Their success was built on Civic Partnership, where each organization had a role and worked within their different jurisdictions towards a shared common good, clean water. As Nancy Moe-Mergens, former President of Center Lakes Association said, “We’re all in this together.” It was a three-legged stool with the Chisago Lakes Lake Improvement District, CLLID, the Chisago Soil and Water Conservation District, CSWCD, and the Center Lakes Association, CLA.

The Chisago Lakes Lake Improvement District, CLLID had formed in 1984 to address flooding on over a dozen lakes in an effort to address flooding in the area, and this proved to be a happy accident. Said Casey Thiel, Water Resource Specialist for the CSWCD, “You can’t fix it (water quality) from the lakeshore. You need a watershed approach.”

The CLLID was the first Lake Improvement District in Minnesota, forming just after the legislation was passed. Most LIDs in Minnesota encompass a single lake, but the CLLID includes most of the watershed, including over 20 lakes and fourteen thousand residents, making it not only the first LID in Minnesota, but also the largest. “ Said Jerry Spetzman, Administrator of CLLID, “We are very, very fortunate to have three very active lake associations in the CLLID. They have been critical partners.” Casey Thiel noted that a watershed approach manages not only the water in the watershed, but must include the people there, the urban areas, the farms, the rural areas.  “You can’t get anywhere without broad community support,” she said.

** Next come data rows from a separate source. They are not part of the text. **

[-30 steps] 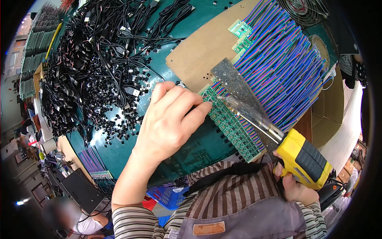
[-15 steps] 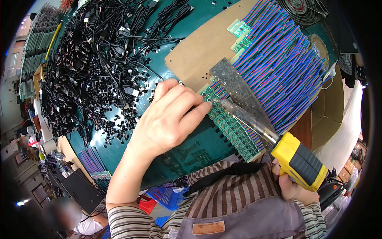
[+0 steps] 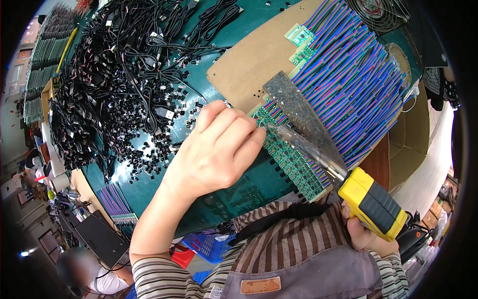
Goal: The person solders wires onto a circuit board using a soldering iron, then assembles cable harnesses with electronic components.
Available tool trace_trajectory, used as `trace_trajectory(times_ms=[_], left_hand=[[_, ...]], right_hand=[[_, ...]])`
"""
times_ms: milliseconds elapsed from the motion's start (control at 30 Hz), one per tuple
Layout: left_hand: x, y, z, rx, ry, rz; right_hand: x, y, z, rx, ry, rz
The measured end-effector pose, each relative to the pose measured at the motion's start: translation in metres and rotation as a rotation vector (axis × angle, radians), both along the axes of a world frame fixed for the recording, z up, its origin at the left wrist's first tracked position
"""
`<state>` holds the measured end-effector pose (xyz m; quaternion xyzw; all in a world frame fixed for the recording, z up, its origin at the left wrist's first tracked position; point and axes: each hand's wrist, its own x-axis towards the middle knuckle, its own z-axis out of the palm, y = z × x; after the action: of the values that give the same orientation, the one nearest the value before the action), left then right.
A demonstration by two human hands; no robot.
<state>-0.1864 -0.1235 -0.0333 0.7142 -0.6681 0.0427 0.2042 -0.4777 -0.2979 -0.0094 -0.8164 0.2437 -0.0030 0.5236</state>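
My right hand (image 3: 366,234) grips a yellow and dark grey soldering gun (image 3: 376,204) by its handle. The long barrel points up and left, its tip close to the far end of a row of green circuit boards (image 3: 294,162). My left hand (image 3: 214,149) is closed in a pinch beside that tip, over the boards' far left edge. Whatever the pinched fingers hold is hidden behind them. A flat, worn metal bar (image 3: 303,112) lies across the blue, red and green wires (image 3: 348,84) joined to the boards.
A large heap of black USB cables (image 3: 124,65) with small connectors covers the left of the green mat (image 3: 199,212). A brown cardboard sheet (image 3: 249,65) lies under the wires. At the back right is a fan (image 3: 381,12). Another person (image 3: 107,281) sits at lower left.
My left hand has shifted very slightly, its wrist a little to the left. The soldering gun's body has moved slightly up and left; its tip stays at the boards.
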Motion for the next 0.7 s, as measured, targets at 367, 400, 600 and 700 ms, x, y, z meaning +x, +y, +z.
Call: trace_trajectory(times_ms=[367,400,600,700], left_hand=[[-0.012,0.003,-0.003,-0.003,-0.126,0.025],[-0.012,0.003,-0.003,-0.006,-0.126,0.025],[-0.009,0.000,-0.002,0.002,-0.140,0.013],[-0.008,0.004,0.000,0.014,-0.159,0.026]], right_hand=[[-0.002,-0.010,0.003,0.051,0.057,0.104],[-0.003,-0.011,0.004,0.064,0.065,0.150],[-0.009,0.003,0.005,0.345,0.184,-0.187],[0.006,0.005,0.013,0.342,0.121,-0.130]])
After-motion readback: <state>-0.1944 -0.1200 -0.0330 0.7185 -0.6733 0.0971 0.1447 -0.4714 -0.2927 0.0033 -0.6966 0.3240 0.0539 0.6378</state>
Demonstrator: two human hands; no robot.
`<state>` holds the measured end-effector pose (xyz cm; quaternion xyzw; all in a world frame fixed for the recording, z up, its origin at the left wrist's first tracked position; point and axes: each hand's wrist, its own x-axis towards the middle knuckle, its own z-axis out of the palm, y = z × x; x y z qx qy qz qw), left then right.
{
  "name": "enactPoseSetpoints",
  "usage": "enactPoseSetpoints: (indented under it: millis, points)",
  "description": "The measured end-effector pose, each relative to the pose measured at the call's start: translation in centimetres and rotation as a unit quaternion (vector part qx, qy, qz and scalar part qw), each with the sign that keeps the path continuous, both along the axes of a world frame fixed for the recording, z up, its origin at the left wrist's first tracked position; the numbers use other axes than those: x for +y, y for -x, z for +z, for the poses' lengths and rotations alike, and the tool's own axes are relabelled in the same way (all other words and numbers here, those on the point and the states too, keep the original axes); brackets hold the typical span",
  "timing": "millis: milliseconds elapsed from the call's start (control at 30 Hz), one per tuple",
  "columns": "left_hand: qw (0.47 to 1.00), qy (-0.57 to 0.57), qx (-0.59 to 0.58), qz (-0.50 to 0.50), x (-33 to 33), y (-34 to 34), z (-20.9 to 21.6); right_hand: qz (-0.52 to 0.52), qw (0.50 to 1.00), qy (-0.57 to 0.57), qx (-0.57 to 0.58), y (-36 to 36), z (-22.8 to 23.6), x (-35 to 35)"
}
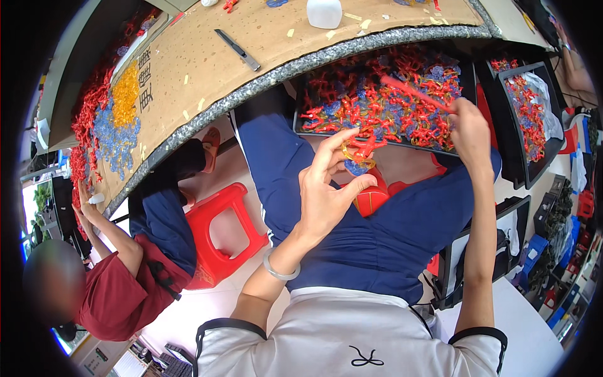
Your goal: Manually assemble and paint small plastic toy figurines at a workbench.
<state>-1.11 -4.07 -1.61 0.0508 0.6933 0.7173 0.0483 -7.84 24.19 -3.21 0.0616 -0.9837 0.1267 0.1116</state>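
Plainly, the person's left hand (pixel 321 201) is raised above the navy trousers (pixel 383 251), thumb and fingertips narrowed on a small figurine (pixel 364 148), red with yellow and translucent blue parts; the edge pinch seems meant to leave most of it uncovered. Just beyond those fingers, a black tray (pixel 314 133) is crowded with similar pieces, presumably placed there for a short reach. The right hand (pixel 470 129) has its fingers closed around one end of a red stick (pixel 411 91), slightly blurred, so its length points left over the tray. Right of these fingers, a second tray (pixel 512 151) carries more pieces.

Well left of the left fingers, the brown-covered tabletop (pixel 201 69) bears red pieces (pixel 85 129), blue pieces (pixel 116 138) and yellow pieces (pixel 127 94); beyond the fingers lie a utility knife (pixel 237 50) and a white container (pixel 325 14). Far left, a co-worker (pixel 129 283) in maroon reaches toward the red pieces; a red stool (pixel 251 229) stands nearer the left fingers. Crowded goods (pixel 558 210) line the far right.
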Motion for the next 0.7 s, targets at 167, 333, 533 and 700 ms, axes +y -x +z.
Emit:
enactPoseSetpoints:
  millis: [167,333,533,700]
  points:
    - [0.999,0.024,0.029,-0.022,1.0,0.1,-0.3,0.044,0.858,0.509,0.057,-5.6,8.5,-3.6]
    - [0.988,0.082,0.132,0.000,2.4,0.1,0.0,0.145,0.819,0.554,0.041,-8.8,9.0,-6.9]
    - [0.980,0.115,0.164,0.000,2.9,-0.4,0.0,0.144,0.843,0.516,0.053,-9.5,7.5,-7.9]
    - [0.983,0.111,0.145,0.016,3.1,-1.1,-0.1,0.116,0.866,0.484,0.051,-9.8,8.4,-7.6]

In the mid 1980s, as the CLLID began to realize they had water issues beyond flooding, the Board made another decision that would be momentous. Said Jerry Spetzman, “They set aside $40,000 as a fund to use as a match for other grants. This fund, over the years, has leveraged millions for our work.” Said Casey Thiel, “With the CLLID match, I was able to write many much larger grants to access both federal and state programs.” When the CLLID or the Chisago SWCD or a lake association approaches a property owner to do a water quality project, the homeowner has no out of pocket expenses.

Restoring water quality in Chisago County was complex, covering three cities and four townships. The CLLID could provide the seed matching funds and focus, the Chisago SWCD could leverage much larger grants, do the necessary water testing, monitoring, mapping and the design and engineering of settlement ponds, culverts and other water projects. They had everything they needed to achieve their goals but the most important  and most often overlooked piece of a successful water quality project, public support. Relationships.

Most grants provide funding for equipment, planning and all kinds of on the ground projects. But very little investment is made in people, in building relationships, taking the time to understand the problem and hear from citizens what their concerns are. Without a relationship, there can be a lack of trust. Without trust there is no action.

Said Thiel, “Pointing fingers causes the whole effort to crumble. Relationships don’t happen overnight. We worked through the lake association to build relationships (in the community) and that takes years.” Jerry Spetzman added, “When I started (over 15 years ago, there was not strong support (for water quality projects) but now it is really strong.”

Even with unlimited funding, the best technology and a small army of scientists, water quality improvement is impossible without a community engaged in the work, and proud of it. Progress is only possible when citizens see clean water as part of their community identity. Thiel said, “Improving water quality is not a science experiment, it is a social experiment.”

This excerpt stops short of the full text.